7. L'étirement de la nuque
Quels bienfaits ? Les tensions au niveau des vertèbres cervicales lors d'une randonnée peuvent être une véritable souffrance pour la nuque. Un simple étirement en position assise peut facilement libérer une partie de la tension du cou, des épaules et du haut du dos causée par les sangles de votre sac à dos. L'ajout d'une légère torsion thoracique peut aider à relâcher le côté latéral, souvent négligé.

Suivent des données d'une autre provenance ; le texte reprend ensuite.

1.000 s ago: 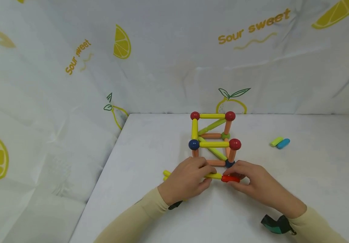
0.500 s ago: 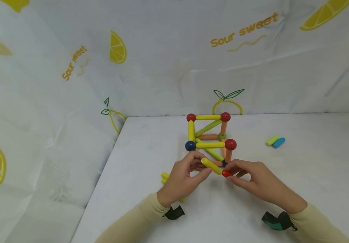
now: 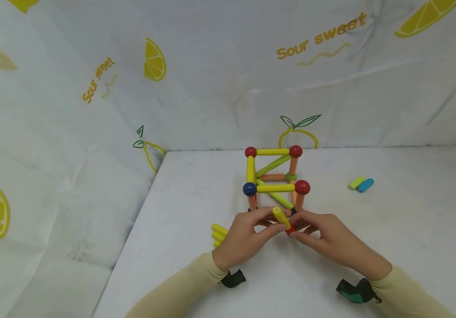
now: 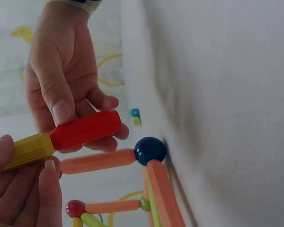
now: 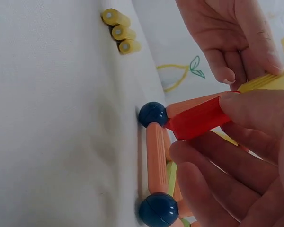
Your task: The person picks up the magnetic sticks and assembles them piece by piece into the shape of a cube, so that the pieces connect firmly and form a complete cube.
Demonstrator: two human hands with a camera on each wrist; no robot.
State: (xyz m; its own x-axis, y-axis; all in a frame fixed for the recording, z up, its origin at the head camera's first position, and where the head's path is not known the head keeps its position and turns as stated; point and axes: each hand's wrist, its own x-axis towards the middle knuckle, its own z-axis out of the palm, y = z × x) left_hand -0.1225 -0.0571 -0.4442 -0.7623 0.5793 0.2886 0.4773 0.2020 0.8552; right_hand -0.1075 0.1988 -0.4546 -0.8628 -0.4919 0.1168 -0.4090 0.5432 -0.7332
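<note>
My left hand pinches a yellow magnetic rod between thumb and fingers. Opposite it, my right hand pinches a red magnetic rod. The two rods meet end to end, the yellow one above and tilted, the red one below. Just behind both hands stands a box-shaped frame of rods and balls, with yellow rods along its top, orange uprights and light green diagonals. A red ball and a blue ball mark its near top corners. My hands partly cover its near base.
Several loose yellow rods lie on the white table beside my left hand. Farther right, a short green rod and a blue rod lie side by side. A lemon-print cloth hangs behind the table.
Both hands have drawn closer together. The joined yellow and red rods have turned from lying level to a steep tilt, yellow end up. The frame keeps its place on the table.
</note>
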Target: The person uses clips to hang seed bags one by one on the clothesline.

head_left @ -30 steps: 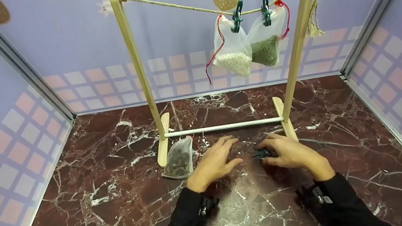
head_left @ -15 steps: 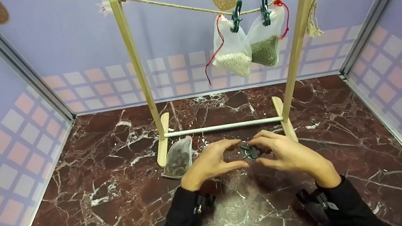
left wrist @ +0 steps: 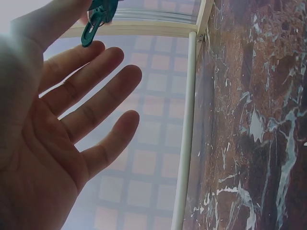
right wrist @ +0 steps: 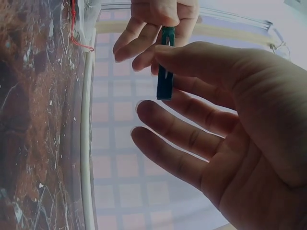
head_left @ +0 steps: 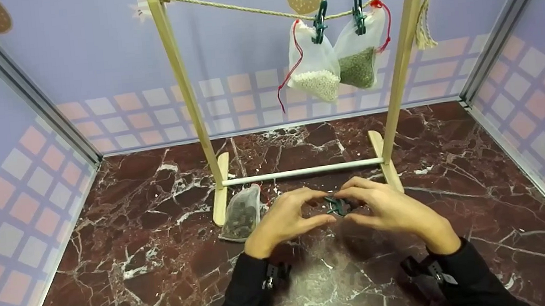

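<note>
Between my two hands, above the table, is a dark green clothespin [head_left: 337, 205]. My right hand [head_left: 388, 207] pinches it between thumb and forefinger; the right wrist view shows the clothespin [right wrist: 165, 87] upright, its other fingers spread apart. At the opposite end my left hand [head_left: 291, 217] grips it with thumb and forefinger, and the remaining left fingers [left wrist: 91, 108] stretch out loosely. Left of my left hand, a mesh drawstring bag [head_left: 242, 216] with dark, roundish pieces inside lies on the table by the stand's left foot.
A wooden stand [head_left: 186, 86] holds a sagging rope [head_left: 238, 9]. Two similar clothespins fasten a bag of white grains [head_left: 317, 82] and a bag of green grains [head_left: 358, 67] on it. A white bar [head_left: 304, 171] joins the feet above the marbled tabletop [head_left: 130, 286].
My right hand has brought the clothespin left, and my left hand has come in to meet it, thumb and forefinger closing on its near end. The bags stay put.
</note>
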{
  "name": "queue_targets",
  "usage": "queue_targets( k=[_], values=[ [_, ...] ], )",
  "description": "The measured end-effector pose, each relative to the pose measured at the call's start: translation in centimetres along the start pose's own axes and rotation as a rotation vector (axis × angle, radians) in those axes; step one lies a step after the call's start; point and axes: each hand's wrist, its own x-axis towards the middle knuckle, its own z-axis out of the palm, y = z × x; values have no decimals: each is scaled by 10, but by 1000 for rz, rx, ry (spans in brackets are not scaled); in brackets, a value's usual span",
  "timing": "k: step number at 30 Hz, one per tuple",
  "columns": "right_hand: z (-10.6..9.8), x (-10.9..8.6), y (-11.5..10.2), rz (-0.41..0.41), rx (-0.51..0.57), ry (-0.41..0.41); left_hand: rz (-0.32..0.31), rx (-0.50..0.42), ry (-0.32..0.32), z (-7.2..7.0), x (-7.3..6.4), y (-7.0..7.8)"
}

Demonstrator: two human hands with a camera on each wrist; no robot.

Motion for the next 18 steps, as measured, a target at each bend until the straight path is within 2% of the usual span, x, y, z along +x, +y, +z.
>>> queue_targets(
  k=[18],
  values=[
    [2, 2, 0, -54, -5, 59, 63, -22, 66, -8, -1, 0]
  ],
)
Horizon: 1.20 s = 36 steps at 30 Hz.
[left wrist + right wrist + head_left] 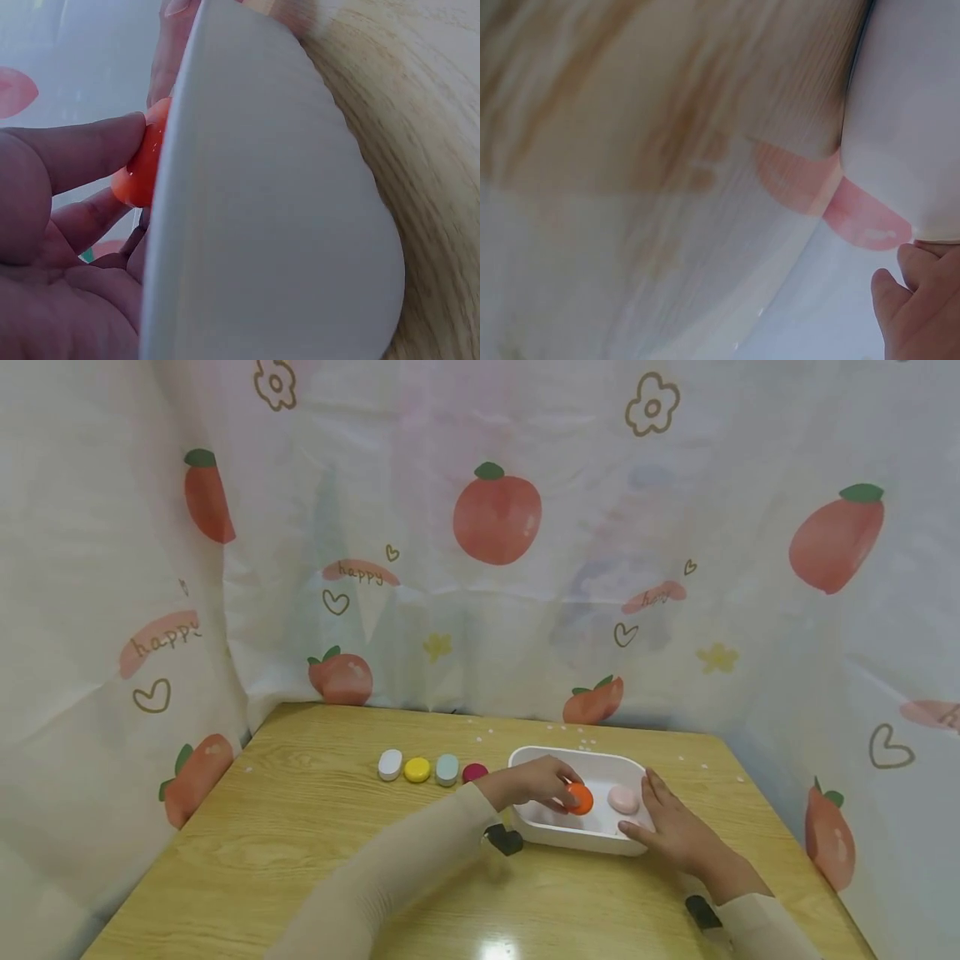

Comment faire ? Asseyez-vous en tailleur, roulez les épaules vers l'arrière et sentez votre poitrine se développer. Respirez. Penchez ensuite votre oreille droite vers votre épaule droite. Posez vous un instant ou passez votre bras gauche le long de votre corps, saisissez doucement votre cage thoracique droite et tournez votre cage thoracique vers la gauche. En inspirant, concentrez-vous sur le relâchement du côté gauche de votre cou et, sur l'expire tordez doucement un peu plus si cela vous convient. Restez dans cette position pendant plusieurs respirations. Répétez l'exercice de l'autre côté.

8. Le squat
Quels bienfaits ? La position accroupie est un moyen simple d'ouvrir les hanches et d'étirer les chevilles pendant une randonnée. Pendant que vous vous étirez, prenez le temps d'apprécier la nature qui vous entoure. Vous pouvez pratiquer la version yoga de la position accroupie, connue sous le nom de Malasana, soit sans soutien, soit en vous appuyant sur votre sac à dos ou sur un arbre lorsque vous avez besoin d'un peu de repos.
Comment faire ? Tenez-vous debout, les pieds aussi écartés que les hanches et inclinez légèrement les orteils vers l'extérieur. Ramenez vos mains devant votre poitrine en position de prière, soulevez votre sternum et tenez votre colonne vertébrale droite en pliant les genoux. Restez dans la posture, en respirant profondément dans le bas-ventre et en insistant sur votre ressenti lorsque vous vous installez au sol. Restez debout ou essayez de vous plier en avant pendant quelques respirations avant de reprendre la route.